News emerged overnight that two Israeli institutional investors (Brosh Funds Management and Exodus Management) are requesting an emerging meeting with advertising technology group Matomy (MTMY), having acquired a combined 6.9% stake in the business.
Matomy – whose shares rise 0.7% to 102p – is being asked to convene an EGM to ‘consider certain strategic, corporate governance and related matters’. This looming shareholder activism comes as the company prepares to report its interim results on 21 September.
Broker Canaccord Genuity, which rates Matomy a ‘buy’ with a 114p price target, comments: ‘Management has yet to respond, and it is unclear to us what the new investors are trying to achieve, but we would expect a positive response from the shares.'
The ad tech space, which on the London Stock Exchange at least is made up almost entirely by Israeli companies, is enjoying a mini-renaissance after suffering in 2015 due to a crackdown on online advertising fraud.
Matomy is up 36% from lows seen in late July while Taptica (TAP) (formerly known as Marimedia) is up more than 150% since the end of June and recently reported a very strong set of interim results.

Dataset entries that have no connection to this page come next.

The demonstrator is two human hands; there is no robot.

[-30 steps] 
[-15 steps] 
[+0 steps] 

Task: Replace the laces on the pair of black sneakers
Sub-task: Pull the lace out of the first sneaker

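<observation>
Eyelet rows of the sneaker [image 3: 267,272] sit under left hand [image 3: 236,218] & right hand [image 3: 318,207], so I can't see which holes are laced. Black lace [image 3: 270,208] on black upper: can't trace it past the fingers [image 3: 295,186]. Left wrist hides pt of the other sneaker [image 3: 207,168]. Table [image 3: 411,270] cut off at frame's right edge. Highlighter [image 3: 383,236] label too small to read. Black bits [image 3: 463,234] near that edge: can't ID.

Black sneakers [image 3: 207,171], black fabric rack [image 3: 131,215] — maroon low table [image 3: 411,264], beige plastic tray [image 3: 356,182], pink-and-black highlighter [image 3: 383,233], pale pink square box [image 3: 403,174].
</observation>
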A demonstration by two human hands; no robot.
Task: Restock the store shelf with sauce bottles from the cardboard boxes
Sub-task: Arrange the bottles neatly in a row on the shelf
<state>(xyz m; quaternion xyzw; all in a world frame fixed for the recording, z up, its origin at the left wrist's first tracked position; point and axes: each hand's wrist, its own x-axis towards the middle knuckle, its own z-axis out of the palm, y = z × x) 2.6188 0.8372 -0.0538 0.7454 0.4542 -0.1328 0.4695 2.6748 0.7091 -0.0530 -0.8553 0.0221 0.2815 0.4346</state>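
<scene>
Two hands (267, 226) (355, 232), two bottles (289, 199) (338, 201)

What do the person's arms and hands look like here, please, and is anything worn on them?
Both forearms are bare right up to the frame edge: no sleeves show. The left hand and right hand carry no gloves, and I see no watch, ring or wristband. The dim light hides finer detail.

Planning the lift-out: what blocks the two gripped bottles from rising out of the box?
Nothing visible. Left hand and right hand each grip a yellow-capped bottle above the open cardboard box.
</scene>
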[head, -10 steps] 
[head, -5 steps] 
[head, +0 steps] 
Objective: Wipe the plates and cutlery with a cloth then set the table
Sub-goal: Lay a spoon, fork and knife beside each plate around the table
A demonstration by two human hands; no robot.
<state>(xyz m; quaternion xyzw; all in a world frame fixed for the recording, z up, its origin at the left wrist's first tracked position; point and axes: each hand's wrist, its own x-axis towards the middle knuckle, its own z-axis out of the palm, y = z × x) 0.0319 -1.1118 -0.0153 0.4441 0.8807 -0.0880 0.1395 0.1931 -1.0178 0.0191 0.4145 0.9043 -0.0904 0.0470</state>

Elsewhere private equity firm Vector Capital agreed in August to buy US ad tech firm Sizmek for $122 million.
To put this recovery in context, even Taptica is still below the levels it reached before its April 2015 profit warning. The space as a whole suffered a big hit to its credibility after constituent Adgorithms (ADGO:AIM) delivered a particularly egregious warning in October 2015.